WHAT YOU HAVE TO DO: Reprint every line of the data, keeping each character intact.

MATERIAL PROVIDED:

-- -- --

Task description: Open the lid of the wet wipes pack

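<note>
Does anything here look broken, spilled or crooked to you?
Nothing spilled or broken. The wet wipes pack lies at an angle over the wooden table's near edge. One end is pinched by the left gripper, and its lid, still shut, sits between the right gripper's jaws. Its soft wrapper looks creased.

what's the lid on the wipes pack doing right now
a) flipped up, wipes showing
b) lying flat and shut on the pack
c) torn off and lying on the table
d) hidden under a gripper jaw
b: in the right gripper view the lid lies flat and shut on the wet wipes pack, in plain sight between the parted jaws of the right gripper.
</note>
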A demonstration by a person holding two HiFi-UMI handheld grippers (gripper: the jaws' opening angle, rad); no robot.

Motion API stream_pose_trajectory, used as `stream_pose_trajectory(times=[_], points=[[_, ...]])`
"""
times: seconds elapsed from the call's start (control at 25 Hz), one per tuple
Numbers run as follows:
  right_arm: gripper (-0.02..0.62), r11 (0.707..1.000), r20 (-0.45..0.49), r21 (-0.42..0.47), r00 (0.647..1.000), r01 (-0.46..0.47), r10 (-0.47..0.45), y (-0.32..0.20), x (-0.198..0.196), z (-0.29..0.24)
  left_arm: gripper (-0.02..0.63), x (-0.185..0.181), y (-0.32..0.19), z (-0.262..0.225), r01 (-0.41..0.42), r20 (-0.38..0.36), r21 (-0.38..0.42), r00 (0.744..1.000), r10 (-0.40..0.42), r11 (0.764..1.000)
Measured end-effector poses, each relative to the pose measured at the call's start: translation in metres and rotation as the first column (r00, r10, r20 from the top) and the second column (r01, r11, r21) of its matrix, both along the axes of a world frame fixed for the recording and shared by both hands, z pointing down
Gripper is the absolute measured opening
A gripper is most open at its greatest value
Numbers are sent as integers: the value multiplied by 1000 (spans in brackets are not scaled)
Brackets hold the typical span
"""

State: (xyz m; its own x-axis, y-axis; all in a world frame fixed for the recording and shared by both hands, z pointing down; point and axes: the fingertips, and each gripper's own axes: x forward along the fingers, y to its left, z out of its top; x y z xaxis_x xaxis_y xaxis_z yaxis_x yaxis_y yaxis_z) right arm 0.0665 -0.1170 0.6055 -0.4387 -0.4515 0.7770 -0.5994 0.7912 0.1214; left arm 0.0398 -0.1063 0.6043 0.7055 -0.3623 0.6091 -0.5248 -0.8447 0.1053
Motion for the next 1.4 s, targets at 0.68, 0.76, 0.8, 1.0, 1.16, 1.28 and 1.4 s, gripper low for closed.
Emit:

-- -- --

SOLUTION FOR THIS TASK:
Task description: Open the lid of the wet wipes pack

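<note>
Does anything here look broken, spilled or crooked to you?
Nothing spilled or broken. The wet wipes pack lies at an angle over the wooden table's near edge. One end is pinched by the left gripper, and its lid, still shut, sits between the right gripper's jaws. Its soft wrapper looks creased.

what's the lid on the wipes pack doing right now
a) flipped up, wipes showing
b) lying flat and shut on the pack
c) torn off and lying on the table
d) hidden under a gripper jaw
b: in the right gripper view the lid lies flat and shut on the wet wipes pack, in plain sight between the parted jaws of the right gripper.
</note>
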A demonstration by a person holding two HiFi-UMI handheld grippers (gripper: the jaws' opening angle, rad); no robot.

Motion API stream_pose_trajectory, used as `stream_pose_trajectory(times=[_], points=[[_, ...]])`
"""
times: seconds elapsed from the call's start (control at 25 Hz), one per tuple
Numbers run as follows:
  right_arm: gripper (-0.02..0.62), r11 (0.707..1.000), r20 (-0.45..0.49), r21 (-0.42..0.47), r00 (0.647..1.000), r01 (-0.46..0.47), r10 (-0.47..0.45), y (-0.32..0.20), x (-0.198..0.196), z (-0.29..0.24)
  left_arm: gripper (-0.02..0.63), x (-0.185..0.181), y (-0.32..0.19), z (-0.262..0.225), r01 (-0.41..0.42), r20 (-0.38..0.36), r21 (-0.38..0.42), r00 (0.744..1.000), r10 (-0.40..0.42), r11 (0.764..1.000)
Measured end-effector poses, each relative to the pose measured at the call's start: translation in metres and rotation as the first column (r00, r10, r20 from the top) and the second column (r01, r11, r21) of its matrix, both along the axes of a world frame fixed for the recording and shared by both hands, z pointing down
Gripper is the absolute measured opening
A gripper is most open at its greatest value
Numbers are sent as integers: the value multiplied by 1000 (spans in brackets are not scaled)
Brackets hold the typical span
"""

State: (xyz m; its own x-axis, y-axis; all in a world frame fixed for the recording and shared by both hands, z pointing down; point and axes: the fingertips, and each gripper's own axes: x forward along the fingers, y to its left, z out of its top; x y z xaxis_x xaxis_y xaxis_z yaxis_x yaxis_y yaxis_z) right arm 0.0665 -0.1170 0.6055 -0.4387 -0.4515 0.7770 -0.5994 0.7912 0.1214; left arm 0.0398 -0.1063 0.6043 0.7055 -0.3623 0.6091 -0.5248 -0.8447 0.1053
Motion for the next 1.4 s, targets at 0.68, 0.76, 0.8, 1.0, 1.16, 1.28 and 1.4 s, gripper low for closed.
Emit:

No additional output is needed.